The Pope just like the US bishops acknowledged that it isn’t easy: “We all are aware of the difficulties in overcoming this diminishing, hedonistic concept of love,” he said, asking them to make the effort to live love chastely. For our homes and family life it means we all have to keep a careful vigilance on the kind of things we watch on TV and are at constantly at risk of seeing (even by accident) on the internet.
Chastity is not just a question of what we don’t do with our bodies and the bodies of others. It’s a complete frame of mind, a disposition of the heart towards which the will must must eventually conform no matter how hard or long the road. As the Archbishop of Aberdeen once so eloquently put it in an Advent pastoral letter of 1956:
“A mutual giving is worlds apart from a mutual taking. What people do not know when they go to the altar is that the best wedding party is a bevy of virtues: humility, detachment, self-control, the habit of giving; not to speak of a bevy of arts and habits, including the habit of laughter. Chastity cannot exist alone. She must have her entourage. From such pleasant company she can retire to her bridal couch and understand the words of the Sarum rite: “with my body I thee worship”. We must now examine our consciences on the matter of chastity. The vowed to celibacy may bethink themselves that their consecration must carry much more than a bachelor freedom from the cares and chores of domestic society: it involves a fathering and mothering in the mystical body of Christ. The married might ask themselves if a visit from the Christ-child to their home would find there faith and love and trust, and no child missing that God wanted to put into their arms.”
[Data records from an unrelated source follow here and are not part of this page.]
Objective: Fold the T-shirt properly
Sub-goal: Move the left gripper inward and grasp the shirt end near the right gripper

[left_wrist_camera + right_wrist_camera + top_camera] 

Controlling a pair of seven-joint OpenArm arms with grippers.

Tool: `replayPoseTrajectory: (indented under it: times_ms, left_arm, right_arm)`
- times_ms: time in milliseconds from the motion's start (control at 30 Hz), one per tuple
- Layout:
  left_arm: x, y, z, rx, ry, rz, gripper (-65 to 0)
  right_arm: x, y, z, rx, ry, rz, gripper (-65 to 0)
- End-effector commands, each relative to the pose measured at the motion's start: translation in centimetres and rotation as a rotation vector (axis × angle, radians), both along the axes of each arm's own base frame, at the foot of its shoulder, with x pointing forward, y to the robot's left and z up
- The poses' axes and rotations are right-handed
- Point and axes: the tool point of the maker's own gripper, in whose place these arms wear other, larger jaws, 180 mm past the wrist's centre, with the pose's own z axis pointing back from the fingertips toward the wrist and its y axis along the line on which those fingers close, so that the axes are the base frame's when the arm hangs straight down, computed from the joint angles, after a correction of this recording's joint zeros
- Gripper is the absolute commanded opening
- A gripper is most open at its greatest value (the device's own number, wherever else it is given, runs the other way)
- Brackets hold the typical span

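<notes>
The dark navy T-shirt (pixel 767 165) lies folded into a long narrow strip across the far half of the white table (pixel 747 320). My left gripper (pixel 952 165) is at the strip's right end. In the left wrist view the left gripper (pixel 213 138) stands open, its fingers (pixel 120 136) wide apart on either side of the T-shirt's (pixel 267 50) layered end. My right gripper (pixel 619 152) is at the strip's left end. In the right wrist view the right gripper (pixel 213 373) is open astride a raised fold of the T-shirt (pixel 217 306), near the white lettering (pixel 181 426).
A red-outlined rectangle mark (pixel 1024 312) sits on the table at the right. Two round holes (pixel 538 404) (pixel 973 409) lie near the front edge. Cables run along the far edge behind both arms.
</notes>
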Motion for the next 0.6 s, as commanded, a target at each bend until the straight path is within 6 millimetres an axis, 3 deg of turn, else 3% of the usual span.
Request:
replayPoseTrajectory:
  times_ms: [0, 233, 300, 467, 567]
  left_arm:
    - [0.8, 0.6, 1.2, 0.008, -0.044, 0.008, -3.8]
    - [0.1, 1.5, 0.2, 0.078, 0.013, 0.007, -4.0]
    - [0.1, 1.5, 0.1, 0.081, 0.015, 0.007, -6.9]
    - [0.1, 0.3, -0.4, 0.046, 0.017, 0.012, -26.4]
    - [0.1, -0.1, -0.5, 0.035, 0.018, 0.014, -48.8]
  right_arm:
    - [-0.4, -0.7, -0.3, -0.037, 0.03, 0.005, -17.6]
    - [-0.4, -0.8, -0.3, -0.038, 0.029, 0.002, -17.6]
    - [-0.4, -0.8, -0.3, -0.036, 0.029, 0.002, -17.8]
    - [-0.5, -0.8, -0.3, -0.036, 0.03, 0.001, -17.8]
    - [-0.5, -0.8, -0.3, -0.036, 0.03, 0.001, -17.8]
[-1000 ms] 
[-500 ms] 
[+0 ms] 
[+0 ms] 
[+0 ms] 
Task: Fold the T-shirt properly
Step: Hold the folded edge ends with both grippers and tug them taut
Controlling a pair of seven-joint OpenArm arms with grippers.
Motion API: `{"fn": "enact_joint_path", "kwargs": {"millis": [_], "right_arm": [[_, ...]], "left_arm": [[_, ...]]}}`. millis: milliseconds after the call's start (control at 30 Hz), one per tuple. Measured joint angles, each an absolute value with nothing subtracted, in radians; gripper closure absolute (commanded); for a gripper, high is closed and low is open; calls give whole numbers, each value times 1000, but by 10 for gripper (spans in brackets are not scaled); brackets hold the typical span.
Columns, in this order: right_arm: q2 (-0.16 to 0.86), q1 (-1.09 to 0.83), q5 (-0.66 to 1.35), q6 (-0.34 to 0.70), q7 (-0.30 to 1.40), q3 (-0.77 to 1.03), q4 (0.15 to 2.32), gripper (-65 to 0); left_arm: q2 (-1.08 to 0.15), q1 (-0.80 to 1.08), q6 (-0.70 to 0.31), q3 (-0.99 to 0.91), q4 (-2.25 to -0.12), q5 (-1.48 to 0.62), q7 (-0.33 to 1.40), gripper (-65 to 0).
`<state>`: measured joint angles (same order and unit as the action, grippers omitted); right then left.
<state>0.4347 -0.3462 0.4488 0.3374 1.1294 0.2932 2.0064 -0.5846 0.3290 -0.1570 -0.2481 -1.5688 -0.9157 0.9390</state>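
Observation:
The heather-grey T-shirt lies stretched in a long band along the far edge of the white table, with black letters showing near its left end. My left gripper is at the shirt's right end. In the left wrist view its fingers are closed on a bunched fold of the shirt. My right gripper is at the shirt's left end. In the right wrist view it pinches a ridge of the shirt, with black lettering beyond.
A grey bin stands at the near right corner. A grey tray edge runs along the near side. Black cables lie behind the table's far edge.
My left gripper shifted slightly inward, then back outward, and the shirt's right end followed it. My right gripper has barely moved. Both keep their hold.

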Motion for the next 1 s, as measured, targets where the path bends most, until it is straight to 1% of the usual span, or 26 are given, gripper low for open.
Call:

So take time this weekend to read “A Clean Heart Create for Me”; you won’t be disappointed. And pass it on to family and friends for we all undoubtedly sit near or even next to someone at Sunday Mass who will be seriously affected by this problem. I leave you with an extract from the paragraph addressed to parents on page 18 of the statement for which I am especially grateful to the bishops:
“You are the first guardians and teachers of your children and are called to be their models of chaste and fruitful love. The Church is so grateful for you who form, protect, and guide the domestic Church. As they grow up, children secure in their parents’ love for each other and for them will have a distinct advantage in navigating the challenges of the world. Children have the right to receive “an authentic education in sexuality and in love,” which includes education in chastity.”
The “pornification” of our culture is deemed to be a “pornutopia” of liberty. But it’s really just part of the eternal battle twixt good and evil where the Father of Lies disguises license and libertine atheism under a false freedom. This is “pornicious” and we must all play our part in destroying it especially in our devotion to the Holy and Immaculate one – Mary, the Singular Vessel of Honour.